Mountain climber Aron Ralston knows Blue John Canyon like the back of his hand. He goes there frequently, to scale boulders, drop down crevices into pools of water and for the occasional bike ride which, because of the terrain, sometimes ends in a photo worthy fall.
On one of his many visits, he meets Megan and Kristi, two amateur explorers who without much hesitation trust him to lead them to their intended destination. After reaching where they want to go, they invite him to a party at their house. It’s an event that he’ll never make it to, as whilst returning to his car he misjudges the sturdiness of a branch for support over a gap between two rock faces. He crashes to the ground, but a boulder which was also resting on the branch traps his arm against one of the walls. With limited supplies and absolutely no one around to help, he must do all he can to survive the harsh nights in the canyon, whilst facing the reality that if he is to to escape, it won’t be in one piece…
There was no doubt that this was going to be The James Franco show: the two female characters share about 10 minutes of screen time with him, with other supporting cast members getting about 5 minutes of dream sequences or flashbacks throughout the entire film. So it was vital that Franco made us believe his anguish, pain and ultimately his ecstasy. Fortunately (although not surprisingly) he gives the performance of his short but promising career.
Remember Buried? The Ryan Reynolds picture from a few months back? Didn’t think so. 127 Hours is the film Buried wishes it was; powerful, emotion filled and most importantly, tensely atmospheric: ironically there is more claustrophobia created in the vast, sprawling Utah canyons than there was in a coffin sized box.
Also, there really isn’t a dull moment, as camera doesn’t just stay on Franco. There are many shots of things taken from angles not usually explored in film; rather than just show him drinking, Boyle opts to give the viewer a look down the straw. Another example of original camerawork is when he’s replaying his video camera. Instead of the usual static shot of Ralston pressing the rewind button, we’re shown the actual film inside the camera. Boyle certainly does have an eye for quirkiness. This isn’t always a welcome feature though, as it noticeably takes away impact from a few scenes. Static shots of Ralstons anguish wouldn’t have gone amiss during key sequences, especially “the amputation scene”.
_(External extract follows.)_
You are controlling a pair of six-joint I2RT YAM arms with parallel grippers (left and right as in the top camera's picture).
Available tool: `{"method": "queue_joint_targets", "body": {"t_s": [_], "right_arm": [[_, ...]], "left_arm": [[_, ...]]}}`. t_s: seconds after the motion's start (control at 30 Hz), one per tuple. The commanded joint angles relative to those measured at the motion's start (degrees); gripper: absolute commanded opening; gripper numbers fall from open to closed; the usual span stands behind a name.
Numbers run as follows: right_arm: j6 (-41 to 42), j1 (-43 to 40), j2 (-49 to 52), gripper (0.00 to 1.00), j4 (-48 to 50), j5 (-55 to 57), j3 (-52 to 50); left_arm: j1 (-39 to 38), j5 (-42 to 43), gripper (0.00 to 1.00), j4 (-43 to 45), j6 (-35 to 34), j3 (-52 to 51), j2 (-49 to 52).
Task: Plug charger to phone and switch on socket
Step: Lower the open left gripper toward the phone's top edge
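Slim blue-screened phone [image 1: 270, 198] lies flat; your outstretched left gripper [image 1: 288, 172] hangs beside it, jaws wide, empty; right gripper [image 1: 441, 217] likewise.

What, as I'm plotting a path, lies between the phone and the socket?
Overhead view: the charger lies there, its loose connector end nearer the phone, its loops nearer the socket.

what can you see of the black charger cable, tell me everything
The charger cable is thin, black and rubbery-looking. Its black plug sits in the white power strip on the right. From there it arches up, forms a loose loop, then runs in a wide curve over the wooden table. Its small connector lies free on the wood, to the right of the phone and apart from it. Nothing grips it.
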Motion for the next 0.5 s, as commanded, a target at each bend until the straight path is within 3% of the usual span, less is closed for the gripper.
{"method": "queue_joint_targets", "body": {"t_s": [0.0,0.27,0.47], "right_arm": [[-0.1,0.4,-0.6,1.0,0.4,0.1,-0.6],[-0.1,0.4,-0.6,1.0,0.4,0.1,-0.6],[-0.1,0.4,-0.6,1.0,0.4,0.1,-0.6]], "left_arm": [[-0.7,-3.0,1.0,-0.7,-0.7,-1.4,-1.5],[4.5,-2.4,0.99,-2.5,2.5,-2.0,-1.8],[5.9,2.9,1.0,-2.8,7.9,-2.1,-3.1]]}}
Everyone knows it going to happen: the marketing and reviews certainly made sure of that. But still, like a good horror movie that scares you in the same places every time you watch it, you know he’s going to lose the arm in the end, but it’s still a shock to see it happen. Admittedly, reports of people fainting and being carried out on stretchers because it’s so explicit are probably false, but it’s still pretty darn grotesque. The substitution of particular sounds is ingenious, with particular effects not too dissimilar to those heard on the board game Operation.
127 Hours is a rare film where the audience fully feels the emotions of the character; his freedom from the rock is channelled to cinema goers own freedom of not having to watch him endure any more torture. The range of emotions that 127 Hours sends viewers through is simply phenomenal.
127 Hours is more than a survival film. It questions the audience of their existence; what makes us human, what we would do to survive in an almost certainly fatal scenario, but most of all it asks us: do you really appreciate everything that makes you an individual?